National Centre for Biological Sciences, Tata Institute of Fundamental Research, Bangalore 560065, India.
Biochemistry. 2011 Apr 5;50(13):2434-44. doi: 10.1021/bi101955f. Epub 2011 Mar 10.
To improve our understanding of the contributions of different stabilizing interactions to protein stability, including that of residual structure in the unfolded state, the small sweet protein monellin has been studied in both its two variant forms, the naturally occurring double-chain variant (dcMN) and the artificially created single-chain variant (scMN). Equilibrium guanidine hydrochloride-induced unfolding studies at pH 7 show that the standard free energy of unfolding, ΔG°(U), of dcMN to unfolded chains A and B and its dependence on guanidine hydrochloride (GdnHCl) concentration are both independent of protein concentration, while the midpoint of unfolding has an exponential dependence on protein concentration. Hence, the unfolding of dcMN like that of scMN can be described as two-state unfolding. The free energy of dissociation, ΔG°(d), of the two free chains, A and B, from dcMN, as measured by equilibrium binding studies, is significantly lower than ΔG°(U), apparently because of the presence of residual structure in free chain B. The value of ΔG°(U), at the standard concentration of 1 M, is found to be ∼5.5 kcal mol(-1) higher for dcMN than for scMN in the range from pH 4 to 9, over which unfolding appears to be two-state. Hence, dcMN appears to be more stable than scMN. It seems that unfolded scMN is stabilized by residual structure that is absent in unfolded dcMN and/or that native scMN is destabilized by strain that is relieved in native dcMN. The value of ΔG°(U) for both protein variants decreases with an increase in pH from 4 to 9, apparently because of the thermodynamic coupling of unfolding to the protonation of a buried carboxylate side chain whose pK(a) shifts from 4.5 in the unfolded state to 9 in the native state. Finally, it is shown that although the thermodynamic stabilities of dcMN and scMN are very different, their kinetic stabilities with respect to unfolding in GdnHCl are very similar.

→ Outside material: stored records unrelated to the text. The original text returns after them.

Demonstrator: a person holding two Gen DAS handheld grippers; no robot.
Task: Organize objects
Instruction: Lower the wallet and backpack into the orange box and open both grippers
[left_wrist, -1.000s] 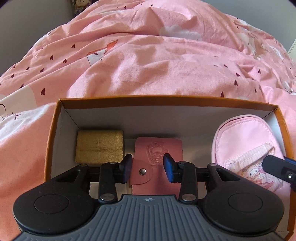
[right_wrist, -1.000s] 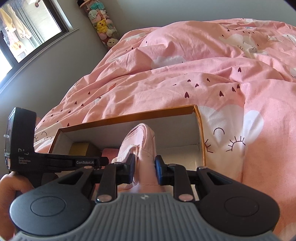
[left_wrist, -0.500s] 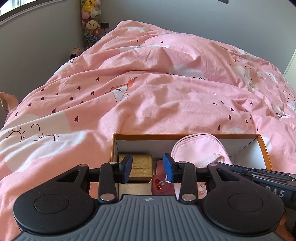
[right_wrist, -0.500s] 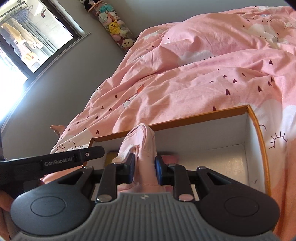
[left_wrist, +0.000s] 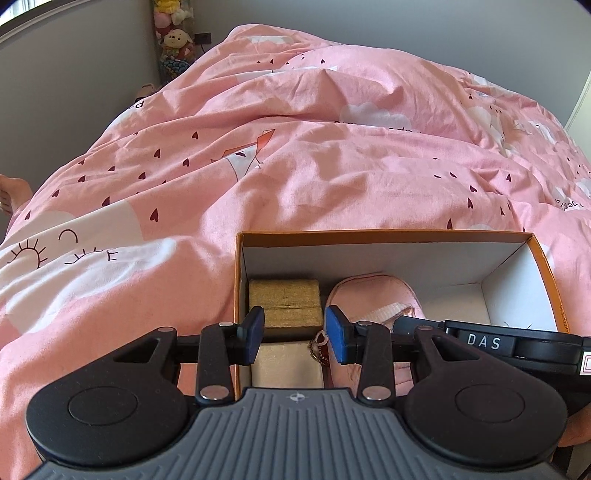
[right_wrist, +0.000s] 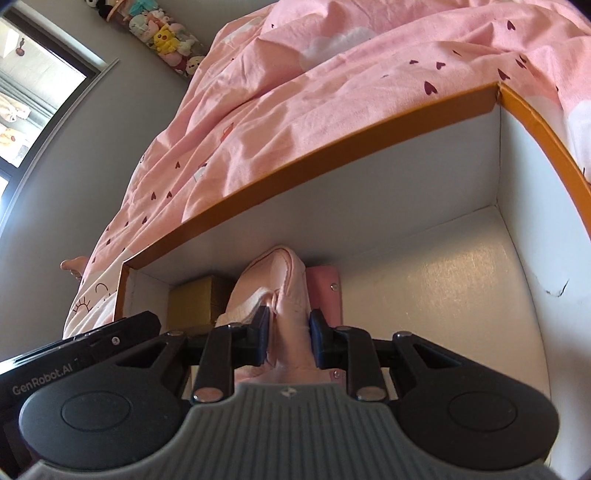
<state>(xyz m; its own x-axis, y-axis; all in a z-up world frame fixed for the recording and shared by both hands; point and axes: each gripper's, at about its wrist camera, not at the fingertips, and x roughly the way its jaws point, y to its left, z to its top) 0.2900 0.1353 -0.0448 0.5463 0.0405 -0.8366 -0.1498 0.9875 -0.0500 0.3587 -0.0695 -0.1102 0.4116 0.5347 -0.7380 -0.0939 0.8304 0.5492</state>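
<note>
Pouch pinched in right gripper, lowered into box beside gold case to fill free floor; left gripper parted, empty.

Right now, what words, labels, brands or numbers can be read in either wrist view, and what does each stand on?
"DAS": white letters on the black body of the right gripper, seen from the left wrist.
"GenRobot.AI": grey letters on the black body of the left gripper, seen from the right wrist.
Dark script on the pink heart-printed duvet: partly folded, too distorted to read.
Small print on the orange-rimmed cardboard box: too small to read.
</note>
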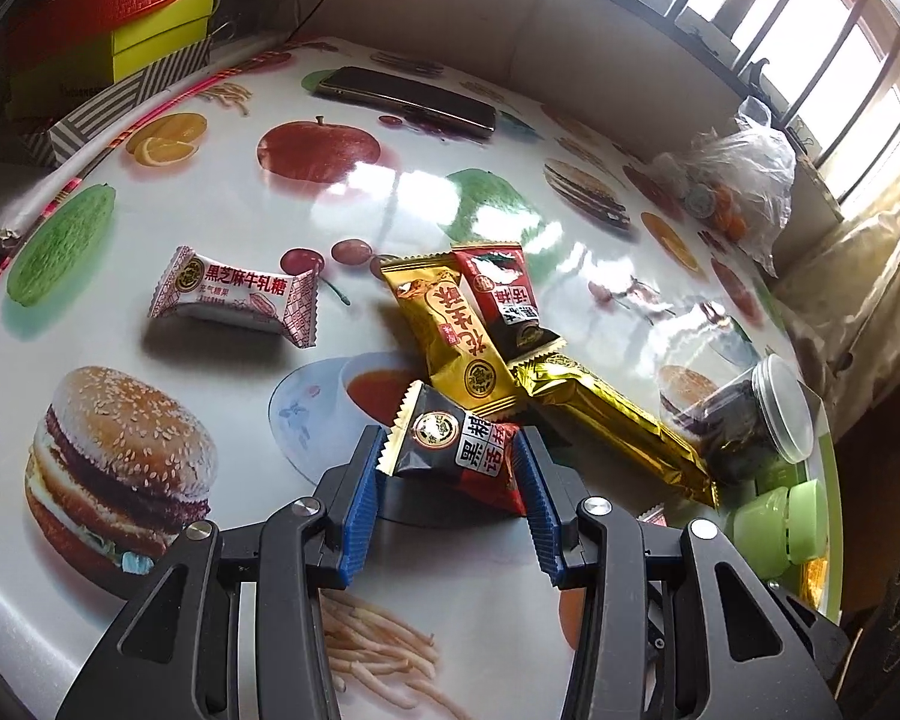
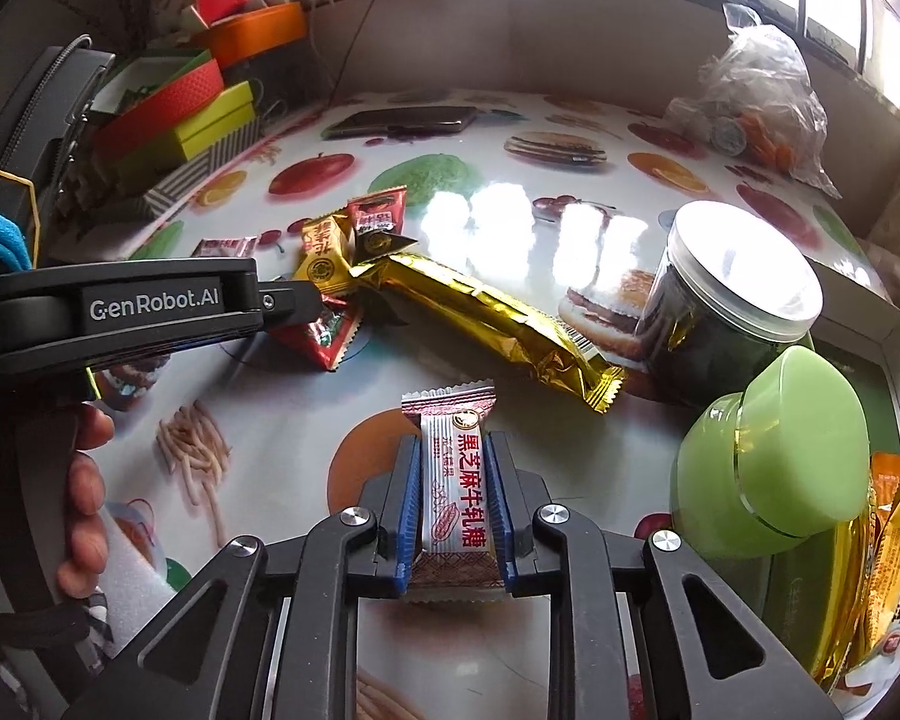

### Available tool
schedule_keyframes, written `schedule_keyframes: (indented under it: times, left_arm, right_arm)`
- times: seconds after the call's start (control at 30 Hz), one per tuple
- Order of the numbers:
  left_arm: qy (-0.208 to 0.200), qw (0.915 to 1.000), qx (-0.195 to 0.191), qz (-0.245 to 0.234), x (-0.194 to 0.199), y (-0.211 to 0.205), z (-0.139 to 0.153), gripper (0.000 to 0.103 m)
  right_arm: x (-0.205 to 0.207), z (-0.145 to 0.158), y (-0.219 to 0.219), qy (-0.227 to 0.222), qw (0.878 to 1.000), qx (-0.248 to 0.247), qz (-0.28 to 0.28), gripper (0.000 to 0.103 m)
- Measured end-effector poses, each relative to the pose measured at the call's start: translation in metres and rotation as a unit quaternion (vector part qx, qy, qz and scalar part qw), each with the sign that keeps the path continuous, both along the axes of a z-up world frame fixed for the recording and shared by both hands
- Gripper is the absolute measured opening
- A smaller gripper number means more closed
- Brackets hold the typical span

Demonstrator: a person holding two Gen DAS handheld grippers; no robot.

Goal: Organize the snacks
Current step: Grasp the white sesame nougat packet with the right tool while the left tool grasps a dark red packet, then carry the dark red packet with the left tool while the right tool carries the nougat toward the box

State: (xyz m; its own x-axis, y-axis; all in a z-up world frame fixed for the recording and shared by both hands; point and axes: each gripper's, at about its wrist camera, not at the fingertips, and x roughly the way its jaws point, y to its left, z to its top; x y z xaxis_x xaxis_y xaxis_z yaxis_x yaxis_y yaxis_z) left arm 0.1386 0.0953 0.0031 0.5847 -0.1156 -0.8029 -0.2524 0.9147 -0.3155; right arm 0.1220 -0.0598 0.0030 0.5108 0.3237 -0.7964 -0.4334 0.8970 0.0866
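In the left wrist view my left gripper point(image 1: 450, 445) is shut on a black and red snack packet point(image 1: 456, 456), held just above the printed table beside a small pile. The pile holds a yellow packet point(image 1: 450, 330), a red and black packet point(image 1: 504, 294) and a long gold bar point(image 1: 612, 420). A white candy point(image 1: 234, 294) lies apart on the left. In the right wrist view my right gripper point(image 2: 455, 444) is shut on another white candy point(image 2: 457, 480), its blue pads pressing both long sides. The left gripper point(image 2: 312, 309) shows there side-on over the pile.
A clear jar of dark snacks point(image 2: 726, 300) and a green jar point(image 2: 768, 456) stand at the right, by a tray point(image 2: 894, 324) with orange packets. A phone point(image 1: 408, 99) and a plastic bag point(image 1: 738, 192) lie at the back. Stacked boxes point(image 1: 108, 42) sit back left.
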Motion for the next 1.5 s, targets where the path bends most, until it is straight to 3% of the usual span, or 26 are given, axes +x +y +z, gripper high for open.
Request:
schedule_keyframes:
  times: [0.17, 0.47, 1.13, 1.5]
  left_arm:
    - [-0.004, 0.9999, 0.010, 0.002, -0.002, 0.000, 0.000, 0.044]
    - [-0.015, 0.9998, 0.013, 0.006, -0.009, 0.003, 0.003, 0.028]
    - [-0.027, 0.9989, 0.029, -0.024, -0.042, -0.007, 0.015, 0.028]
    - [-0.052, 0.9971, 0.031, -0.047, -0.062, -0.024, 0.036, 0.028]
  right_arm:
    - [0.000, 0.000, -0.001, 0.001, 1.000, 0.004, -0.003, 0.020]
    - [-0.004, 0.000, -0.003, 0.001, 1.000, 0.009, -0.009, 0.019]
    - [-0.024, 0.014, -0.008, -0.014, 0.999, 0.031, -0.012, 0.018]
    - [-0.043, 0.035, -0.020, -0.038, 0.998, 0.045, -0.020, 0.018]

为了提高我们对不同稳定相互作用对蛋白质稳定性的贡献的理解,包括未折叠状态下残留结构的贡献,已经对小甜蛋白莫内林的两种变体形式,即天然存在的双链变体 (dcMN) 和人工创造的单链变体 (scMN) 进行了研究。在 pH 值为 7 时,用平衡盐酸胍诱导的展开研究表明,dcMN 到展开的链 A 和 B 的标准自由能展开,ΔG°(U),以及它对盐酸胍 (GdnHCl) 浓度的依赖性都与蛋白质浓度无关,而展开的中点则与蛋白质浓度呈指数关系。因此,dcMN 的展开与 scMN 的展开一样,可以描述为两态展开。通过平衡结合研究测量的,dcMN 中两条游离链 A 和 B 的游离解离自由能,ΔG°(d),明显低于 ΔG°(U),显然是因为游离链 B 中存在残留结构。在标准浓度为 1 M 的情况下,在 pH 值为 4 到 9 的范围内,发现 dcMN 的 ΔG°(U)值比 scMN 高约 5.5 kcal mol(-1),在这个范围内展开似乎是两态的。因此,dcMN 似乎比 scMN 更稳定。似乎展开的 scMN 由在展开的 dcMN 中不存在的残留结构稳定,或者天然的 scMN 由在天然的 dcMN 中缓解的应变不稳定。两种蛋白质变体的 ΔG°(U)值随 pH 值从 4 增加到 9 而降低,显然是由于展开与一个埋藏的羧酸盐侧链质子化的热力学偶联所致,其 pK(a)从展开状态的 4.5 转移到天然状态的 9。最后,结果表明,尽管 dcMN 和 scMN 的热力学稳定性非常不同,但它们在盐酸胍中展开的动力学稳定性非常相似。